Not exactly a win for investor protection.
Much of the Coinbase/Binance lawsuits focused specifically on offering staking as a service for ETH (and other crypto assets). But discouraging exchanges from offering staking services didn’t discourage users from staking their ETH — they simply moved their balances off exchanges and staked in other ways:
A lot of other countries have a much saner approach to crypto. Canada, for example, has reasonably comprehensive rules for how crypto exchanges can be compliant. Europe passed the MiCA framework which isn’t flawless but is a legitimate attempt to provide regulatory clarity for crypto as an asset class. The UK is actively campaigning to be seen as a friendly home for the crypto industry. The US is the only country with the hubris to believe it can unilaterally will crypto out of existence.
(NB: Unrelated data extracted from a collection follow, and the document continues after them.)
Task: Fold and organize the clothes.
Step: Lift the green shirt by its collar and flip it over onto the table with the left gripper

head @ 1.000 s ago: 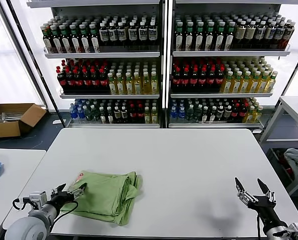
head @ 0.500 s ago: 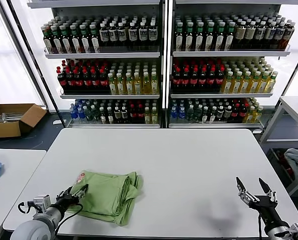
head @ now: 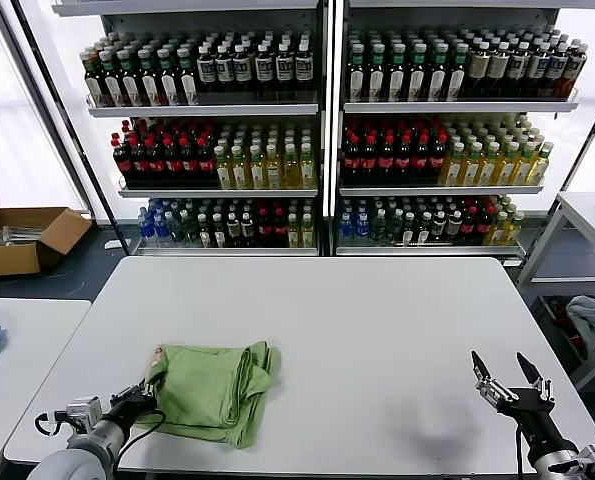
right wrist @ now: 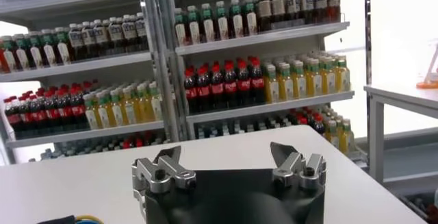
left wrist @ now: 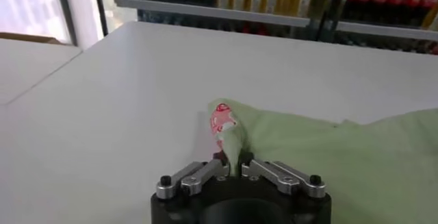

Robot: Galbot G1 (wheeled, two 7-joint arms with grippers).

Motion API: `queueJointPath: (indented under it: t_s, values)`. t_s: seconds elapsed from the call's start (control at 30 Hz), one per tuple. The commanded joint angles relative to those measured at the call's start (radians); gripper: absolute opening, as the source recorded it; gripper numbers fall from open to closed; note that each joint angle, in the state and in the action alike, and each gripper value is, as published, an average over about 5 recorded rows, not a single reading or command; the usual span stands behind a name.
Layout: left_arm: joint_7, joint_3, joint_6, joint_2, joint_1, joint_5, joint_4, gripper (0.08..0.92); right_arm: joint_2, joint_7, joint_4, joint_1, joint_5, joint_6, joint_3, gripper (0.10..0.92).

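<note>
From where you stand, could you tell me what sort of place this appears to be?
Probably a shop-style test area or lab mock-up. Tall shelves packed with rows of bottled drinks line the back, while a plain white table holds a folded green shirt, and an open cardboard box sits on the floor.

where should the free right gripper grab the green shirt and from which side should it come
Probably the bunched corner of the green shirt nearest the table's middle, approached from the robot's right. The left gripper already pinches the opposite printed corner; the right gripper hovers open over bare table.
</note>
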Motion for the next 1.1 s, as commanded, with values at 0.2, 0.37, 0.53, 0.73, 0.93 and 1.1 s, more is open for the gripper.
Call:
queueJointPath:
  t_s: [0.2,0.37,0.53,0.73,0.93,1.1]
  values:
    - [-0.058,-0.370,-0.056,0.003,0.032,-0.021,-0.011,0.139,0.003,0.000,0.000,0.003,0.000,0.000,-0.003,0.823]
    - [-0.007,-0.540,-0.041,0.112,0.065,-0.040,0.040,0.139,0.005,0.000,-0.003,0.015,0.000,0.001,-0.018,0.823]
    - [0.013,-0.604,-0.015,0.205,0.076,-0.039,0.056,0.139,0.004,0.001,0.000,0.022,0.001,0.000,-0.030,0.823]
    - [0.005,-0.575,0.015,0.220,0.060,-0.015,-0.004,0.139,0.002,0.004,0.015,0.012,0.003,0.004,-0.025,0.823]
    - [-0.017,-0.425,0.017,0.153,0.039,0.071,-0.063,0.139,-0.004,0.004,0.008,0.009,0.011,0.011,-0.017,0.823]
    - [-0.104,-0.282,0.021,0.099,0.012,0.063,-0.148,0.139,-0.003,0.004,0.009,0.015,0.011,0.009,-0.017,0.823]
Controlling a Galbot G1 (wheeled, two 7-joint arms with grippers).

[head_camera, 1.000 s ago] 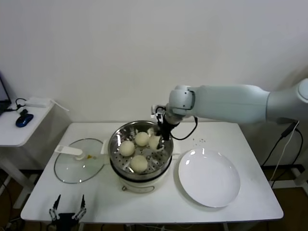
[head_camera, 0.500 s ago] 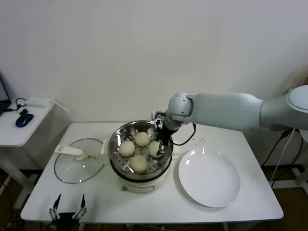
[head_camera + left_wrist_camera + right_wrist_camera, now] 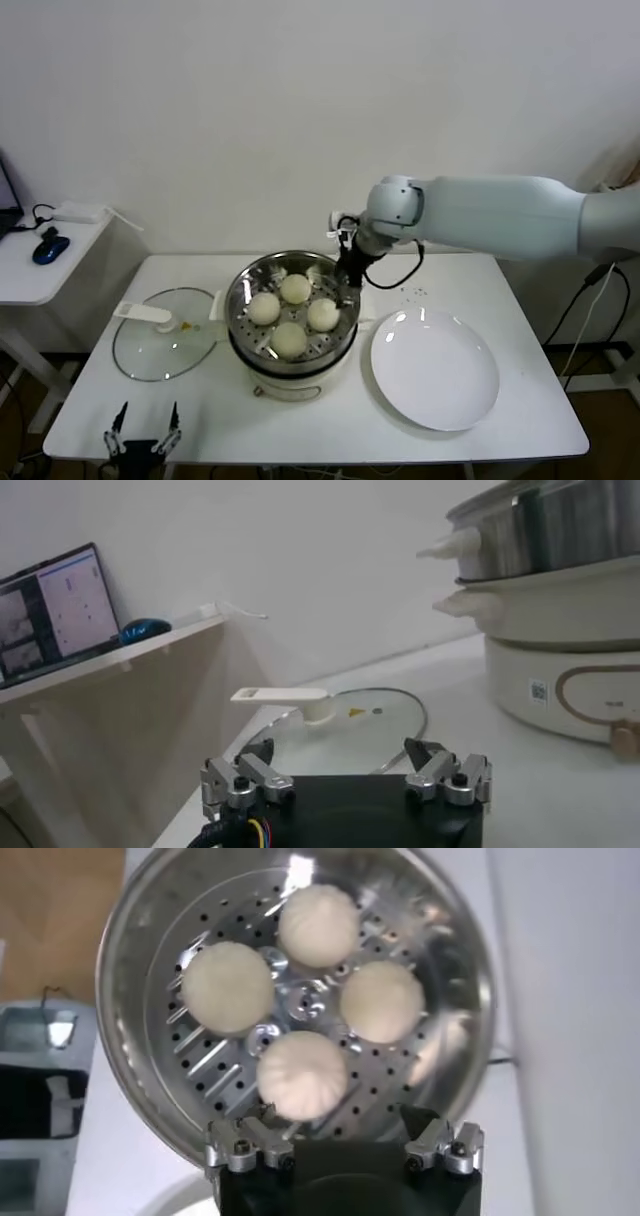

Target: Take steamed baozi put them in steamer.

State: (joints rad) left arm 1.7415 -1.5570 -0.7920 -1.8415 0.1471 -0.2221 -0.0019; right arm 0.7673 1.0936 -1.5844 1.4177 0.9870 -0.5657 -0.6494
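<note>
Four baozi (image 3: 293,313) sit in the steamer (image 3: 243,338), right claw (image 3: 349,283) seemingly open.

Four off-white steamed baozi (image 3: 291,313) with faintly pleated tops are seen in the steamer (image 3: 243,300), whose shiny silver pot is dotted with dark perforations on the tray and set on a cream-white base. A plain white plate (image 3: 435,368) and a clear glass lid (image 3: 160,346) with a white handle are shown on the white worktop (image 3: 520,400). The right arm is coloured pale grey-white, and its right gripper (image 3: 347,278) black. A blue mouse (image 3: 50,249) is seen on the white side table.
</note>
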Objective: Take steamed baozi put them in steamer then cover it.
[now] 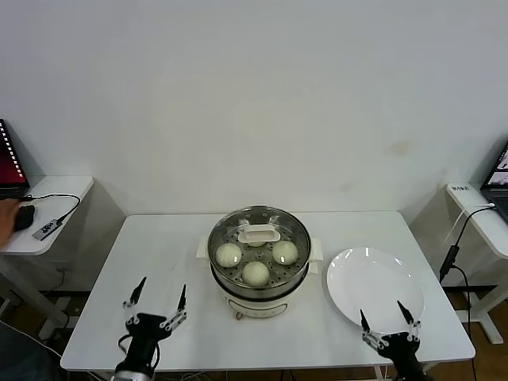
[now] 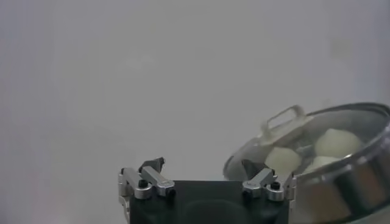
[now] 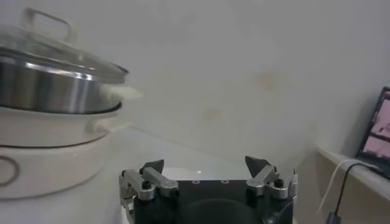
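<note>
Nearest you, at the front edge of the white surface [image 1: 159, 262], are your two claws. The left claw [image 1: 160, 296] hangs over the surface well to the left of the steamer, its fingers spread wide and holding nothing. The right claw [image 1: 386, 314] sits over the near rim of the white plate [image 1: 375, 287], likewise spread wide and empty. Each wrist view confirms it: the left claw [image 2: 204, 172] and the right claw [image 3: 206, 170] both show a clear gap between their black fingertips.

Your task's things are at the middle of the surface. The steamer [image 1: 258, 278] stands there on its cream base, with the cover [image 1: 259, 242] seated on its rim, cream handle upward. Through the glass you can see three baozi [image 1: 255, 272] lying on the perforated tray, one to the left, one to the right and one toward you; the handle hides the part of the tray behind it. From the left wrist you see the cover [image 2: 317, 131] on the pot with pale buns under it; from the right wrist the steamer [image 3: 55, 122] stands closed, close beside that claw.

The plate lies just to the right of the steamer, apart from it. Small side tables with cables stand off either end of the surface.
</note>
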Action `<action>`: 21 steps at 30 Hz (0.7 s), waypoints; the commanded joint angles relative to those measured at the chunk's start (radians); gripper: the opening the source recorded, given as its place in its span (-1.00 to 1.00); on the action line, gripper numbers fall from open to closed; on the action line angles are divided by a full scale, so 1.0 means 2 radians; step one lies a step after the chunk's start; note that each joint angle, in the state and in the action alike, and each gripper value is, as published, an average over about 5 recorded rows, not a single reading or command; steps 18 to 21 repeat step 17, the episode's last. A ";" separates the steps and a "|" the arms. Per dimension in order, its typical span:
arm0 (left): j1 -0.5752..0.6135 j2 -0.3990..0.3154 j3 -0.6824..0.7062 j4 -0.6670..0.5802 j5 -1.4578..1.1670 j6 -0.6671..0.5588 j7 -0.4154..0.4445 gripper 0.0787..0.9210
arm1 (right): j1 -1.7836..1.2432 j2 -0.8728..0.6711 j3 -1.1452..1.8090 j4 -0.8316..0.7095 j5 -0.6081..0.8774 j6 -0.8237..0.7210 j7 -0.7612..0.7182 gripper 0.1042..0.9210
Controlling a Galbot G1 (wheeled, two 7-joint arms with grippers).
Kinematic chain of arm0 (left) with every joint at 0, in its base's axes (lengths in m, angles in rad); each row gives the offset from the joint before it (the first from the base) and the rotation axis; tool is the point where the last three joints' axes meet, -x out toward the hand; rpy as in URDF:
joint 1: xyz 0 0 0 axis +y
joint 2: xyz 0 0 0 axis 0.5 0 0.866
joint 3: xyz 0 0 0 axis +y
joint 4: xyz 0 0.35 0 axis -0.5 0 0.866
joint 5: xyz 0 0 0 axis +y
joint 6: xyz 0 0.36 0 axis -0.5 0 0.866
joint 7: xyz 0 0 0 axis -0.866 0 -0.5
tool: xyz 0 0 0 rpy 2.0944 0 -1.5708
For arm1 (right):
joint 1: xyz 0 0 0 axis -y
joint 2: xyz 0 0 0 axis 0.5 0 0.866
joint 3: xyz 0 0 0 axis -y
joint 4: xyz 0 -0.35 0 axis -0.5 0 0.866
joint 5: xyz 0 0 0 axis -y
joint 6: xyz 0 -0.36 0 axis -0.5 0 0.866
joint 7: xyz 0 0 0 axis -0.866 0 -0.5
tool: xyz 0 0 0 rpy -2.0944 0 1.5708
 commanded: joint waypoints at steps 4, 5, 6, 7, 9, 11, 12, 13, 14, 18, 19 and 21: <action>0.061 -0.015 -0.034 0.033 -0.137 -0.052 -0.016 0.77 | -0.048 -0.027 -0.038 0.020 0.051 -0.005 -0.002 0.76; 0.061 -0.017 -0.034 0.032 -0.134 -0.050 -0.017 0.77 | -0.050 -0.027 -0.040 0.022 0.050 -0.006 -0.006 0.76; 0.062 -0.019 -0.034 0.031 -0.131 -0.049 -0.017 0.77 | -0.052 -0.028 -0.043 0.024 0.050 -0.006 -0.009 0.76; 0.063 -0.020 -0.033 0.029 -0.129 -0.047 -0.018 0.77 | -0.054 -0.028 -0.046 0.026 0.048 -0.006 -0.012 0.76; 0.065 -0.022 -0.033 0.025 -0.125 -0.042 -0.019 0.77 | -0.057 -0.028 -0.052 0.030 0.046 -0.007 -0.017 0.76; 0.068 -0.024 -0.033 0.023 -0.123 -0.038 -0.019 0.77 | -0.058 -0.027 -0.055 0.030 0.044 -0.007 -0.018 0.76; 0.069 -0.024 -0.033 0.022 -0.123 -0.037 -0.019 0.77 | -0.058 -0.027 -0.056 0.029 0.043 -0.007 -0.018 0.76; 0.070 -0.025 -0.033 0.022 -0.122 -0.036 -0.018 0.77 | -0.058 -0.026 -0.057 0.028 0.043 -0.008 -0.017 0.76; 0.071 -0.025 -0.032 0.022 -0.121 -0.036 -0.016 0.77 | -0.057 -0.026 -0.056 0.026 0.043 -0.008 -0.016 0.76; 0.075 -0.025 -0.031 0.022 -0.119 -0.035 -0.012 0.77 | -0.056 -0.026 -0.056 0.024 0.044 -0.008 -0.014 0.76; 0.075 -0.025 -0.031 0.022 -0.119 -0.035 -0.012 0.77 | -0.056 -0.026 -0.056 0.024 0.044 -0.008 -0.014 0.76; 0.075 -0.025 -0.031 0.022 -0.119 -0.035 -0.012 0.77 | -0.056 -0.026 -0.056 0.024 0.044 -0.008 -0.014 0.76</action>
Other things happening right now:
An exciting new methodology from Coin Metrics for inferring the hardware used to mine Bitcoin will radically improve estimates of Bitcoin’s power usage, energy efficiency and hardware lifecycles.
Feeling glum about the heat death of the universe? Worry not, friend! Perhaps entropy is actually just a cognitive illusion!
Look, Something Interesting is not a criminal advice column and I am absolutely not a lawyer but if you ever find yourself violating or thinking about violating securities law you should probably not be talking about it in a recorded chat. Especially if your title contains the words 'Chief Compliance Officer.' It’s this kind of lack of attention to detail that makes our industry look unprofessional in front of the grown-up criminals of traditional finance.
In an astonishing coincidence, someone took out a large short position in Coinbase just before the SEC action was announced. What a stroke of good luck!
An 'order to show cause' is basically the judicial equivalent of a parent making a stern face and saying "Explain yourself!" to a naughty child.